Today Ingerlan played Wales at Old Trafford (sorry, The Theatre of Dreams™) in a World Cup qualifier, running out 2-0 victors, not unexpectedly. Normally I wouldn't give a toss, my attitude towards Ingerlan being one of agressive disinterest. All week the Press, even the feckin' Grauniad, was full of fluff hyping up the "big match" which I was able to skim over. Then I figured I'd go into Nottingham centre this afternoon so that I could both avoid the match on TV/radio/sub-ether waveband and take advantage of a nice quiet city centre. At one point in my wanderings I made the mistake of walking into Dixons to look for some cheapo headphones, and of course the Ingerlan match was on the big plasma-screen TVs with volume turned up. And what was the first thing I heard? "God Save the Queen"! And not the Sex Pistols version either.

This says it all about this country, This England, This Happy Breed (cough!), that the lumpen vanguards of its patriotism sing a song celebrating subjection and imperialism, which invokes a stolid, jaw-jutting, racist, lachrymose "my country right or wrong" nationalism and a nostalgia for a mythical glorious past when Ingerlan ruled the waves and Johnny Foreigner got a dose of cold steel if he was uppity. Another of their fave grooves is Land of Hope and Glory, an even more blatant imperialist celebration, with the immortal line "Britons never ever ever shall be slaves" sung without any sense of irony by the red-shirted 3-lions-on-my-shirt hordes working as wage-slaves in crap jobs in an economy ruled by multinationals and a State more authoritarian than any other in Europe, which itself is under the subjugation of the US hegemony. Britons have never been more enslaved than they are now, but these Sun- and Star- and Daily Mail-reading knuckledraggers haven't the consciousness to comprehend this simple fact. And these little ditties are positively family-friendly compared to the old favourites of "No surrender to the IRA" and "I'd rather be a paki than a Turk".

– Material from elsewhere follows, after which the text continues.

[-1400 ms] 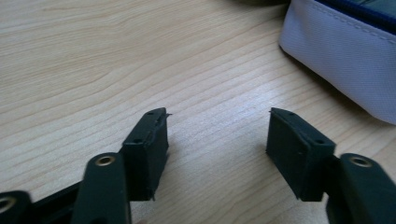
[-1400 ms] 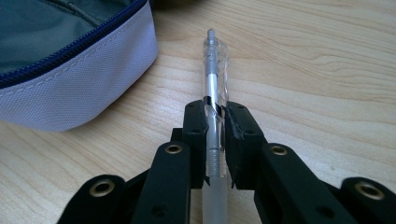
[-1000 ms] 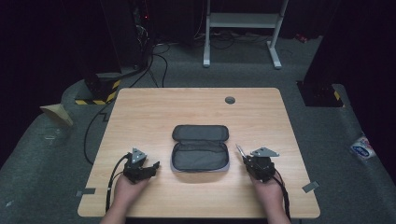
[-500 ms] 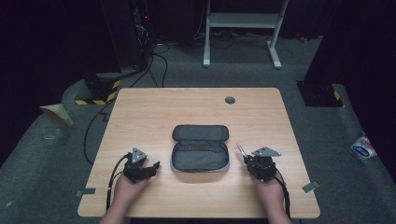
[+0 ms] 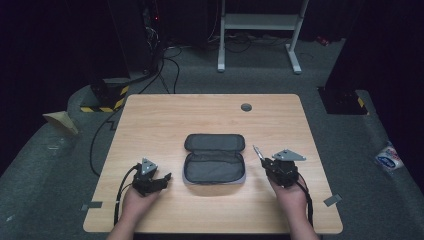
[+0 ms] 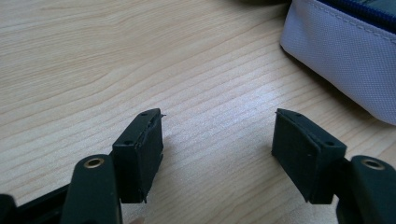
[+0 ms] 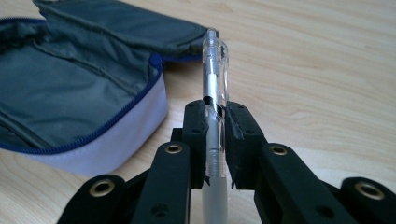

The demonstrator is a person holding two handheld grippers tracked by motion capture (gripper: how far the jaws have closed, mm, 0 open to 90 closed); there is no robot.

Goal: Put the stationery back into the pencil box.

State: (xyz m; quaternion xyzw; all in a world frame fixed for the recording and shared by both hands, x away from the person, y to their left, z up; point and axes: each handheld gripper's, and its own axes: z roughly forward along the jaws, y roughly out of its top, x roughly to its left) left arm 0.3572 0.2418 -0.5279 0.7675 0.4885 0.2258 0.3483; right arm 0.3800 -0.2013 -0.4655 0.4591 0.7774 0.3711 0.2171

I despair of This England: backward, reactionary, deeply racist, and in terminal decline, its people with the political consciousness of a lobotomised fruit fly. A people that nurtures the rise of the petit-nationalist and petit-bourgeois UK Independence Party, wonderfully described by Jeremy Hardy as "fascism lite", and the dangerously fascist BNP. A people that accepts as normal the presence of Nazis in council chambers in Northern towns. A people that accepts the dehumanisation of refugees and their incarceration in modern-day concentration camps. A people that bullishly celebrates its own decline and its deliberate isolation from the rest of the world. A people that, even now, a year into the invasion of Iraq when even the most brain-damaged knows that it's a war of plunder the excuses for which have been shown to be complete and premeditated lies, gives a 42% approval rating for the invasion, not far down from the 53% support at the start of the war [1]. Can you believe it? Still, after all that's happened, nearly half of the UK public supports the war. Staggering.

There's no hope left for Ingerlan. Come the inevitable Euro referendum it will just as inevitably vote No, isolating the UK from the EU and putting it further into the US sphere of control. As the country declines, economically, socially and politically, its rabid nationalism, a form of national paranoid schizophrenia, will become every more virulent and violent and xenophobic.

[1] YouGov poll, 7/10/04

Wot, another weblog?

Time to start a new weblog, as my rants about England are darkening the atmosphere of the Hamster weblog. As my girlfriend says, you don't go to a log called Harry's Happy Hamster Home and expect to see dark despairing pieces about the country going to hell in a handcart. So instead I'll put rants about life in England in the noughties in this log from now on.